* **What needs to be done**
Reproduce the lines below exactly. Skip images.

* **Dataset extract**
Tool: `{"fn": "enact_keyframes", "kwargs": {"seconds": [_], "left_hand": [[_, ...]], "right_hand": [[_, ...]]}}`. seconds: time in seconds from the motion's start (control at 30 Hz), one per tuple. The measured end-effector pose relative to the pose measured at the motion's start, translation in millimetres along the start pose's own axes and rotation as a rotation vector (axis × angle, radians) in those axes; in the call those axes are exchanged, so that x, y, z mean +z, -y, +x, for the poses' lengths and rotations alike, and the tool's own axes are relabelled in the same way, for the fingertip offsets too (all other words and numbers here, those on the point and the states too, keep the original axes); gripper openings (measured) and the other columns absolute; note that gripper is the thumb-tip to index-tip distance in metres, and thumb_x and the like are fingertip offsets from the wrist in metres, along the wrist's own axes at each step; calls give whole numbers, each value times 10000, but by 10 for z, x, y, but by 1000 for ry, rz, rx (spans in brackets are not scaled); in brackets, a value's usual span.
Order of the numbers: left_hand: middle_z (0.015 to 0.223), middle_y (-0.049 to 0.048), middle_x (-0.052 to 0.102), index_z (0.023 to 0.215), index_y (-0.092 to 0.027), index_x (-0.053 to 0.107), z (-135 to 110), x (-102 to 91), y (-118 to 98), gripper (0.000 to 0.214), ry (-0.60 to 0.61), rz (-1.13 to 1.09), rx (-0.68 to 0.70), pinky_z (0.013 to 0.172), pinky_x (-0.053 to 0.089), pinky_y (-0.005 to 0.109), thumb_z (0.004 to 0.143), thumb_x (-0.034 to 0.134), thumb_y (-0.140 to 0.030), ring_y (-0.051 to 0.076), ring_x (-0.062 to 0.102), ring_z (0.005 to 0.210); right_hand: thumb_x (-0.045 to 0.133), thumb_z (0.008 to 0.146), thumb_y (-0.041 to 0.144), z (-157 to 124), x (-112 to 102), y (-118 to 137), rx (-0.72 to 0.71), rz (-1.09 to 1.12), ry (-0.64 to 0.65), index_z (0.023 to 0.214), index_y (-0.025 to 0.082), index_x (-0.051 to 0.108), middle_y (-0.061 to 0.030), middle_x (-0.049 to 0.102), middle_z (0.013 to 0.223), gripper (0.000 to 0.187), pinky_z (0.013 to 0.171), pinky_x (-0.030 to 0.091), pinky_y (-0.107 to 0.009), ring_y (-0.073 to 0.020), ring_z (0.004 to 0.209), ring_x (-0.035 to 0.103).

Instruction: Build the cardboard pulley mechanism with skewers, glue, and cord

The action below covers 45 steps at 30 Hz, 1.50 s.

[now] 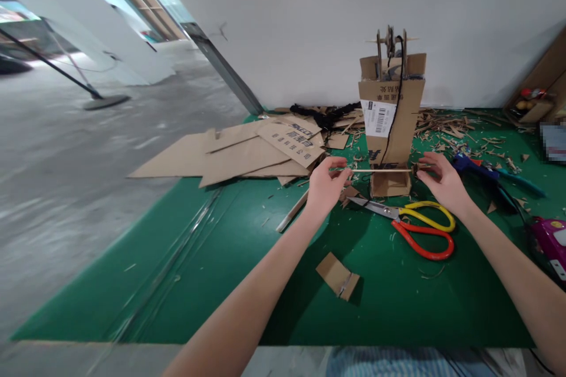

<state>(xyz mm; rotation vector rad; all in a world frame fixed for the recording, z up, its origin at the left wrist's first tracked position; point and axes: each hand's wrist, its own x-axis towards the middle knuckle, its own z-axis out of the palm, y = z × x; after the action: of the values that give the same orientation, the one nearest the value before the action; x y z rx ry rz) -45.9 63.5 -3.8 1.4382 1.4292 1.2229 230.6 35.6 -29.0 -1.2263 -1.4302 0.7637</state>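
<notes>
A thin wooden stick (382, 171) is stretched level between my hands. My left hand (326, 182) pinches its left end between thumb and fingers. At the other end, my right hand (442, 179) closes on a small dark brown piece (415, 170) fitted on the stick; its exact kind is hard to make out. Just behind the stick stands a tall cardboard tower (391, 112) with a wheel on an axle (390, 41) at its top and a black cord (395, 112) hanging down its front. A small open cardboard tray (391, 184) juts from its base.
Scissors (398, 215) with yellow and red handles lie below my hands. A folded cardboard piece (338, 277) is nearer me. Flat cardboard sheets (256, 147) are piled left. A blue glue gun (471, 168), scraps (446, 126) and a purple power strip (550, 241) are on the right.
</notes>
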Motion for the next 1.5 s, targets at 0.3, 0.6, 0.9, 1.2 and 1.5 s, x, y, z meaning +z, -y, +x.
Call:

* **Answer area**
Tool: `{"fn": "enact_keyframes", "kwargs": {"seconds": [_], "left_hand": [[_, ...]], "right_hand": [[_, ...]]}}`. seconds: time in seconds from the motion's start (control at 30 Hz), one per tuple. The measured end-effector pose relative to the pose measured at the motion's start, translation in millimetres along the start pose's own axes and rotation as a rotation vector (axis × angle, radians) in those axes; in the call those axes are exchanged, so that x, y, z mean +z, -y, +x, for the poses' lengths and rotations alike, and the tool's own axes are relabelled in the same way, for the fingertip offsets too (all other words and numbers here, those on the point and the states too, keep the original axes); gripper openings (measured) and the other columns absolute; note that gripper is the thumb-tip to index-tip distance in metres, and thumb_x and the like are fingertip offsets from the wrist in metres, along the wrist's own axes at each step; calls give whole numbers, each value times 10000, but by 10 for z, x, y, but by 1000 for ry, rz, rx (spans in brackets are not scaled); in brackets, a value's usual span.
Order of the numbers: left_hand: middle_z (0.015 to 0.223), middle_y (-0.049 to 0.048), middle_x (-0.052 to 0.102), index_z (0.023 to 0.215), index_y (-0.092 to 0.027), index_x (-0.053 to 0.107), z (-135 to 110), x (-102 to 91), y (-118 to 98), gripper (0.000 to 0.214), ry (-0.60 to 0.61), rz (-1.13 to 1.09), rx (-0.68 to 0.70), pinky_z (0.013 to 0.172), pinky_x (-0.053 to 0.089), pinky_y (-0.005 to 0.109), thumb_z (0.004 to 0.143), thumb_x (-0.034 to 0.134), thumb_y (-0.140 to 0.030), ring_y (-0.051 to 0.076), ring_x (-0.062 to 0.102), ring_z (0.005 to 0.210); right_hand: thumb_x (-0.045 to 0.133), thumb_z (0.008 to 0.146), thumb_y (-0.041 to 0.144), z (-157 to 124), x (-112 to 102), y (-118 to 137), rx (-0.72 to 0.71), rz (-1.09 to 1.12), ry (-0.64 to 0.65), index_z (0.023 to 0.214), index_y (-0.025 to 0.082), index_x (-0.051 to 0.108), middle_y (-0.061 to 0.030), middle_x (-0.049 to 0.102), middle_z (0.013 to 0.223), gripper (0.000 to 0.187), pinky_z (0.013 to 0.171), pinky_x (-0.030 to 0.091), pinky_y (-0.107 to 0.009), ring_y (-0.073 to 0.020), ring_z (0.004 to 0.209), ring_x (-0.035 to 0.103).

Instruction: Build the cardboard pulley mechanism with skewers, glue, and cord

The action below covers 45 steps at 30 Hz, 1.50 s.

[now] 

<state>(xyz mm; rotation vector rad; all in a world frame fixed for the recording, z up, its origin at the left wrist's first tracked position; point and axes: each hand's wrist, its own x-axis towards the middle knuckle, its own z-axis out of the palm, y = z × x; after the action: of the values that give the same orientation, the one nearest the value before the action; x y z rx ry rz) -45.9 63.5 -3.8 1.4382 1.4292 1.2229 230.6 35.6 -29.0 -1.2263 -1.4302 0.7637</state>
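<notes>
A thin wooden stick (382, 171) is stretched level between my hands. My left hand (326, 182) pinches its left end between thumb and fingers. At the other end, my right hand (442, 179) closes on a small dark brown piece (415, 170) fitted on the stick; its exact kind is hard to make out. Just behind the stick stands a tall cardboard tower (391, 112) with a wheel on an axle (390, 41) at its top and a black cord (395, 112) hanging down its front. A small open cardboard tray (391, 184) juts from its base.
Scissors (398, 215) with yellow and red handles lie below my hands. A folded cardboard piece (338, 277) is nearer me. Flat cardboard sheets (256, 147) are piled left. A blue glue gun (471, 168), scraps (446, 126) and a purple power strip (550, 241) are on the right.
</notes>
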Motion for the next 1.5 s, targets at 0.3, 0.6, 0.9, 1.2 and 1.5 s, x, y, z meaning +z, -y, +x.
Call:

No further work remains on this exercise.